Previous literature indicates that the applications of the variable speed heat pump have been increasing at an accelerating pace in recent years. Neither readily used products nor enough research information exists on heat pumps that can achieve satisfactory indoor thermal comfort while mitigating the fluctuation issue of DC distribution network. The strategies to control variable speed heat pumps integrated with renewable energy such as PV are crucial for the stability and effectiveness of the integrated system remain unstudied. In order to make up for the lack of previous research in this field, this study proposed a variable speed heat pump integrated with an ice storage unit which can directly use a DC distribution network. Theoretical models of a system that included a heat pump model, an ice storage unit model and a room model were developed. The control strategies of the integrated system considered both room temperature and varied DC bus voltage. A simulation study was conducted using MATLAB & Simulink software. The results were validated with experimental data from real heat pumps. The influence of the voltage on the stability of the system was compared and analysed under cooling and heating working conditions. The results show that despite the fluctuation of the bus voltage, the DC heat pump unit can provide sufficient energy for the room.

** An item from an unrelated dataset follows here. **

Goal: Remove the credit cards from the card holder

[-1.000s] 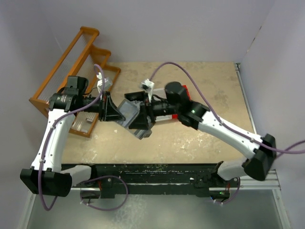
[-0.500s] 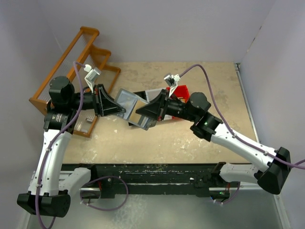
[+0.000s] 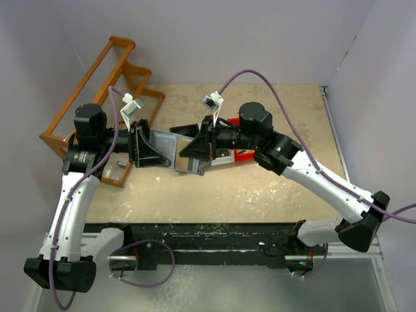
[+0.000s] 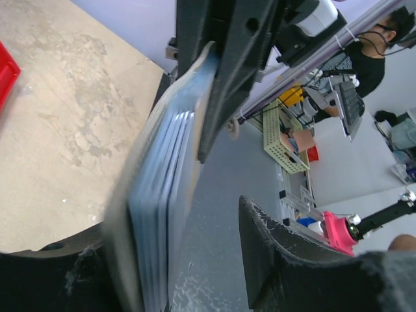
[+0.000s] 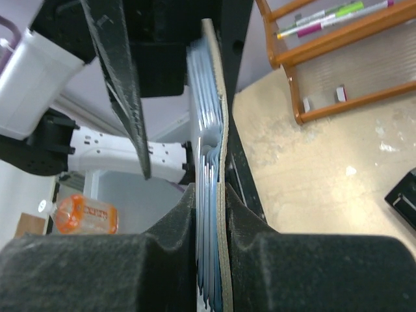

2  Control Strategy of the DC Inverter Heat Pump System

The schematic diagram of the DC inverter heat pump system model investigated in this paper is shown in Fig. 1, which includes the DC heat pump using a frequency conversion compressor, plate heat exchanger and frequency conversion fan. In order to manage the fluctuation of DC bus voltage and efficiently use the whole system, an ice storage module was added to manage the indoor load when the DC heat pump set failed to run normally.

images

Figure 1: Schematic diagram of the DC inverter heat pump system

2.1 Control Strategy of the Compressor

Compressor operation is determined by both indoor load and DC bus voltage. Fig. 2 shows a schematic diagram of the control logic of the compressor, Fig. 3 shows the speed adjustment of the compressor at the mode conversion and Table 1 shows the parameters of the compressor. During the normal operation stage, the compressor frequency was adjusted according to the indoor load to achieve the condition in which the cold generated by the compressor was level with the load. When the DC bus voltage fluctuated significantly in a short time, because the compressor stopped and restarted in a short time, the suction and exhaust pressure failed to immediately balance. The compressor withstood a large pressure difference to start. Improper control led to an overload or step loss, and the compressor could not be started. The frequency at start up was boosted by 2 Hz/s, and a wait period of at least 3 min allowed the compressor to heat up sufficiently while preventing lubricant in the compressor from flowing into the refrigeration system. During normal operation, frequency conversion was enabled according to the load change in the room. It was important to note the lower limit of frequency conversion. The fluctuation of speed in low frequency, which may increase vibration and stress in the piping, can shorten the compressor’s lifetime [22]. When the compressor received the shutdown command, it was necessary to first reduce the frequency at a rate of 2 Hz/s. When the voltage of the DC bus exceeded the safe working range, in order to avoid damage to the equipment and ensure safety in subsequent use, it was necessary to perform a rapid shutdown of the compressor.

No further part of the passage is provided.